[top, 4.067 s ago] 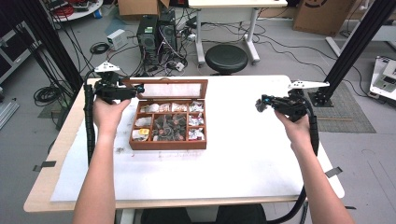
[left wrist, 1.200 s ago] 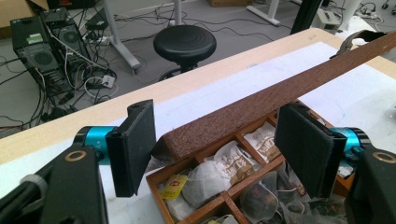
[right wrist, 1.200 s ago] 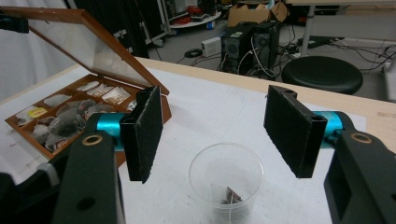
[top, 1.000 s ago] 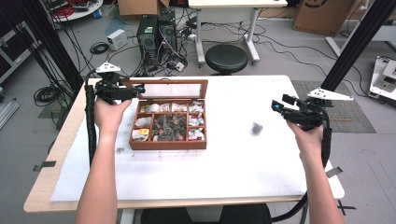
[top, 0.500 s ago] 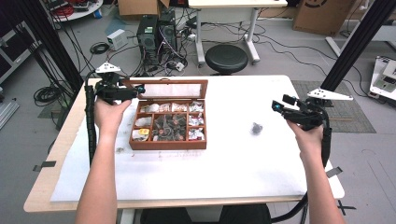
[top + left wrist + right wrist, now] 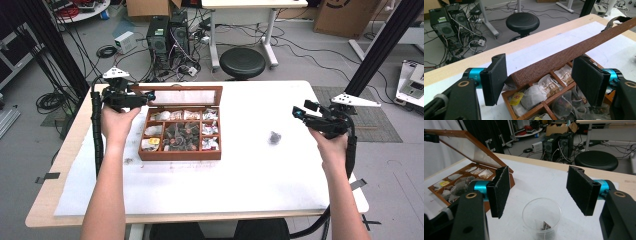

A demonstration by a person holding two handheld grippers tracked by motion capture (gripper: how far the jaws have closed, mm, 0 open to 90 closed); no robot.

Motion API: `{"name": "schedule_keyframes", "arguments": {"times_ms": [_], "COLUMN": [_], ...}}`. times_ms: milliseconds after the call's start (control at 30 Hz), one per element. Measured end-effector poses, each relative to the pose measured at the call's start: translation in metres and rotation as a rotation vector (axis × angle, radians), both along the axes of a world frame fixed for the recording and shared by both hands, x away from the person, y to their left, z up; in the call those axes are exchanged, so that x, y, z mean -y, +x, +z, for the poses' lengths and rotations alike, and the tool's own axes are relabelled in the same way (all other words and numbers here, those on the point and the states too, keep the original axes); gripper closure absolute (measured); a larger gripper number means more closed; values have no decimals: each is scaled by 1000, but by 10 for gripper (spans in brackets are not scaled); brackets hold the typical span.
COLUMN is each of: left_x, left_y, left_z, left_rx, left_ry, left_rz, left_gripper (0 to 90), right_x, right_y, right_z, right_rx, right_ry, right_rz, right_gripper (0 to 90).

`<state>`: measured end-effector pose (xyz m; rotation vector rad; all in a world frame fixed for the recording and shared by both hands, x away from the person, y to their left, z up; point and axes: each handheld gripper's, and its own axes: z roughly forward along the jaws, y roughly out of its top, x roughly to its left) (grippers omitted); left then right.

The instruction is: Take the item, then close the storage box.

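White sheeting covers the worktop (image 6: 240, 185); on it a wooden tea box (image 6: 180, 150) stands open, its lid (image 6: 574, 53) between the left gripper (image 6: 145, 96)'s parted jaws, seemingly unpressed. Right gripper (image 6: 298, 112) hangs near the clear cup (image 6: 541, 218), jaws apart. Inside lies a tea bag (image 6: 544, 226): light, limp, tearable; best pinched by its tag.

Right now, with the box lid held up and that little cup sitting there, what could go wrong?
1. The left claw stands wide around the lid edge, not pinching it. The lid might drop shut on the tea bags.
2. The clear cup with a tea bag in it sits right below the open right claw. A small bump could tip it.
3. The cup looks light and stands alone on the white table, so it might slide.
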<state>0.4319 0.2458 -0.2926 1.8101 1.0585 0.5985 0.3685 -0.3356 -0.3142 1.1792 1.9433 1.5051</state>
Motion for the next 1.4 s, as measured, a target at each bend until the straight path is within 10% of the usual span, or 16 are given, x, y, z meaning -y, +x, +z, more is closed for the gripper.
{"name": "schedule_keyframes", "arguments": {"times_ms": [1400], "left_x": [9], "left_y": [-12], "left_z": [0], "left_rx": [-31], "left_ry": [48], "left_rz": [57], "left_gripper": [260], "right_x": [-5], "right_y": [6], "right_z": [6], "right_rx": [13], "right_ry": [34], "right_rz": [13], "right_gripper": [327]}}
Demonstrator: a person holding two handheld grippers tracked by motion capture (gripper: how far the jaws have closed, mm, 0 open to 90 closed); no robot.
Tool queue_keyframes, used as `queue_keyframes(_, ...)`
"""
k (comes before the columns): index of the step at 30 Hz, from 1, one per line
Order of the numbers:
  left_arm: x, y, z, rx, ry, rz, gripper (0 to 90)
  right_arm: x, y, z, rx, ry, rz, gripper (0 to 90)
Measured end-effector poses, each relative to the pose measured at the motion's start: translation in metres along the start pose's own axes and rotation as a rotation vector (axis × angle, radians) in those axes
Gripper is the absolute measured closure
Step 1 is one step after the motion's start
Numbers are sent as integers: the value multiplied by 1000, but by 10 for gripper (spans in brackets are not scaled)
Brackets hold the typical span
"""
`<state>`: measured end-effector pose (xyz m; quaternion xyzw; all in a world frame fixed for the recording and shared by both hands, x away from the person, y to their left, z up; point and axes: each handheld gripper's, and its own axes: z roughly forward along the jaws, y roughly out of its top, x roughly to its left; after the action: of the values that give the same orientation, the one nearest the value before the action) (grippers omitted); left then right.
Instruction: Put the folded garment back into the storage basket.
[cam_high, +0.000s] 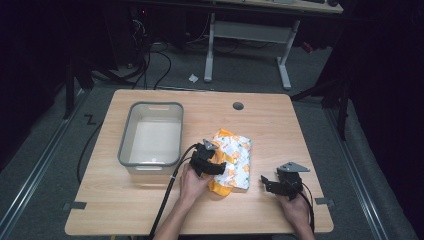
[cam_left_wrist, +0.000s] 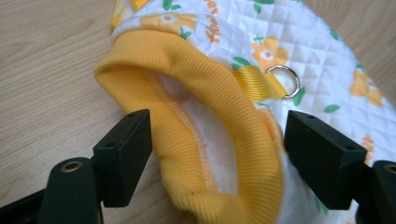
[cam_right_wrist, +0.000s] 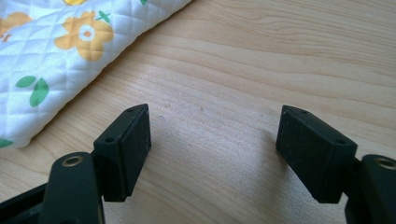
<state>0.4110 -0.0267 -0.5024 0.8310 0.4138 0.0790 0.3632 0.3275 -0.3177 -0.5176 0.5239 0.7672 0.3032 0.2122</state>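
Soft, light quilted garment (cam_high: 231, 159) lies mid-table beside the bin (cam_high: 151, 136); left gripper (cam_left_wrist: 217, 154) spread around its thick yellow ribbed cuff (cam_left_wrist: 187, 112), likely best grip; right gripper (cam_right_wrist: 212, 149) spread, empty.

The left gripper (cam_high: 210, 159) sits near the middle of the table, held by the person's left hand (cam_high: 192, 182). Its two black jaws are wide apart. The right gripper (cam_high: 272, 184) is lower on the right side, in the right hand (cam_high: 296, 210). Its jaws are wide apart too.
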Motion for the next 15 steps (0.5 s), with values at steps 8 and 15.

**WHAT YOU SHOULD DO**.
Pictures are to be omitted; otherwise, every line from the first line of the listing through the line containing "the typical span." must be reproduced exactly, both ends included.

**PROBLEM SOLUTION**.
[top, 4.067 s ago] 
[left wrist, 1.200 s ago] 
[right wrist, 1.200 s ago] 
[top, 1.000 s ago] 
[top, 0.500 s ago] 
[top + left wrist + right wrist, now] 

A demonstration by a person holding two handheld grippers tracked by motion capture (gripper: how far the jaws have closed, mm, 0 open to 90 closed); no robot.

Motion API: `{"name": "schedule_keyframes", "arguments": {"times_ms": [_], "COLUMN": [_], ...}}`. times_ms: milliseconds after the call's start (control at 30 Hz), one per element. Measured end-effector poses, each relative to the pose measured at the call's start: translation in metres and rotation as a rotation vector (axis × angle, radians), both along the axes of a world frame fixed for the recording and shared by both hands, x away from the person, y to their left, z up; in the call those axes are exchanged, so that x, y, z mean -y, +x, +z, for the poses' lengths and rotations alike, and the tool's own axes are relabelled in the same way (all other words and numbers here, those on the point and the states too, keep the original axes); gripper closure absolute (measured); a larger gripper number means more closed; values have no decimals: each is scaled by 1000, but by 10 for gripper (spans in brackets are not scaled); brackets hold the typical span.

No additional work remains on the exercise.